### Problem to work on
What lines of the material below include the string "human"? Copy all of them.

### Dataset excerpts

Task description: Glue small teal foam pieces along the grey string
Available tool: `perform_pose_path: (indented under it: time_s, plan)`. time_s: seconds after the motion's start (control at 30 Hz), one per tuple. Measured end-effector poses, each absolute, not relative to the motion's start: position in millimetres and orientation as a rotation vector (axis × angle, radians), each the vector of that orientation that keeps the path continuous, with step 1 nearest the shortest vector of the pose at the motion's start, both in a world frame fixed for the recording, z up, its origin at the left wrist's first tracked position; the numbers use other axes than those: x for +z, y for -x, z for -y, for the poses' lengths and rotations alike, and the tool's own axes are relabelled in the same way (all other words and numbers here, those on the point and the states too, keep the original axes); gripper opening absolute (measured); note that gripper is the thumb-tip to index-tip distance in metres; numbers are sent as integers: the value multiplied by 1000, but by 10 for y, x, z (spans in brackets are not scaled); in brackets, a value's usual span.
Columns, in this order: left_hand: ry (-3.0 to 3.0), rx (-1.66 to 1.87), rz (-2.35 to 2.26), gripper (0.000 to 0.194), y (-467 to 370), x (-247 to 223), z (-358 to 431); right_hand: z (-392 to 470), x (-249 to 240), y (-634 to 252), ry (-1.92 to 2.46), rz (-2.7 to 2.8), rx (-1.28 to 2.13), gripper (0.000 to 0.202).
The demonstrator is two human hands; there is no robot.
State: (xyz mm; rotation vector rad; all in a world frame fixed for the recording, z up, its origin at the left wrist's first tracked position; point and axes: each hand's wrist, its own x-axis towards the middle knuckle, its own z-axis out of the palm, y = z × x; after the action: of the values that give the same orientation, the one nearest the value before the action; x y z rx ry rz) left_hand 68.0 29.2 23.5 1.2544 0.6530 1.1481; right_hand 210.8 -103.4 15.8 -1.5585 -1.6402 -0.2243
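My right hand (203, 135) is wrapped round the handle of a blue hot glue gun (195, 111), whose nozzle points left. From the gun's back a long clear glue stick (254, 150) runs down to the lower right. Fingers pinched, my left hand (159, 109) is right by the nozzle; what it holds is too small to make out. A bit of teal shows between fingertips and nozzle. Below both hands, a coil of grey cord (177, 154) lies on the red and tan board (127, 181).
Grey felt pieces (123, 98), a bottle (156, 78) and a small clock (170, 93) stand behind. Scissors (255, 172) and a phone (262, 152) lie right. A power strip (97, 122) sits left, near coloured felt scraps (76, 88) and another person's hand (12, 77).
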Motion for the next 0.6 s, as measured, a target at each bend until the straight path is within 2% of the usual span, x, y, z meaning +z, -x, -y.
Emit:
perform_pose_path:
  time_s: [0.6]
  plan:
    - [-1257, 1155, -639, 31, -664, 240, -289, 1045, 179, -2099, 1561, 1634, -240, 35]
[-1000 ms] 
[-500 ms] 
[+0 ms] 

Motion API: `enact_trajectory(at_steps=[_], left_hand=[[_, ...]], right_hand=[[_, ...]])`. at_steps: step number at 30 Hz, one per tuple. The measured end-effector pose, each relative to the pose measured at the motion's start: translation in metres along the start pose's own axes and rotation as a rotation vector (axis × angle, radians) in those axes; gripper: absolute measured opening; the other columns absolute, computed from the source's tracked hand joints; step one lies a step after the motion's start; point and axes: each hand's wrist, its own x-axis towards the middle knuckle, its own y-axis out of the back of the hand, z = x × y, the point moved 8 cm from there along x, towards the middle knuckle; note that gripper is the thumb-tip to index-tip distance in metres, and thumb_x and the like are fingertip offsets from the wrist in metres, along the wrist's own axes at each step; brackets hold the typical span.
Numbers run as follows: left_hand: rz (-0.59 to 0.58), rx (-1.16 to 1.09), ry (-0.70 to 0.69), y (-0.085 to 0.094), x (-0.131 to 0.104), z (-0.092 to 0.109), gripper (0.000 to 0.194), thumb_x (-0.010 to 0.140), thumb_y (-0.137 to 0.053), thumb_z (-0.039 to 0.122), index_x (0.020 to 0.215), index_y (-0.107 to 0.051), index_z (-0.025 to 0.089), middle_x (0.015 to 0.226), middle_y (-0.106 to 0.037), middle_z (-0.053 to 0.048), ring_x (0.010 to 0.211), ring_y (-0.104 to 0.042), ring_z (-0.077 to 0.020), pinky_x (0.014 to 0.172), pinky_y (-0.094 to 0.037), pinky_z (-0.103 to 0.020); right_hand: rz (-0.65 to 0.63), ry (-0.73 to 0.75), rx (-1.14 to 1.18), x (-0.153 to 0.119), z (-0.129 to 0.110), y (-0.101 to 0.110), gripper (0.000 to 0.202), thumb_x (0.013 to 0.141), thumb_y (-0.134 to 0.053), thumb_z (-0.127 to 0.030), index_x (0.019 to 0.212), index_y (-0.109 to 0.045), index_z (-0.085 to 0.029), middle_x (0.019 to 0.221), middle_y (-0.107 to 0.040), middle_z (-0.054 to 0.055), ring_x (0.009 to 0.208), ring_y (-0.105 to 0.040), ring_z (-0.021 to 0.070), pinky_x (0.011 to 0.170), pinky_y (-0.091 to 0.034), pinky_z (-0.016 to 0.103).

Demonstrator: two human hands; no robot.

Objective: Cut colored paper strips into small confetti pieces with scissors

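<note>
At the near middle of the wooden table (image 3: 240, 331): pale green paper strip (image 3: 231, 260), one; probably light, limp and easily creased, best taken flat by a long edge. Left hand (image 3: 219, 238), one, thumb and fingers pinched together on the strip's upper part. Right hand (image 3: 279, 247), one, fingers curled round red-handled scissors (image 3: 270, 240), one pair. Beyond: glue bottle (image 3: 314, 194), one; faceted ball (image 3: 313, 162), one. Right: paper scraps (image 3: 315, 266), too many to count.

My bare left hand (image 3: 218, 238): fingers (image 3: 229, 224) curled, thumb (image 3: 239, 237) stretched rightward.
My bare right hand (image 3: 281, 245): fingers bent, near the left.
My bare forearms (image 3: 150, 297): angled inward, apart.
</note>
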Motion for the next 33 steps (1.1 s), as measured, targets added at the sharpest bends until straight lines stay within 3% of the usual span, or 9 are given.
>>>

### Exercise response
The demonstrator is two human hands; there is no robot.
Demonstrator: two human hands; no robot.

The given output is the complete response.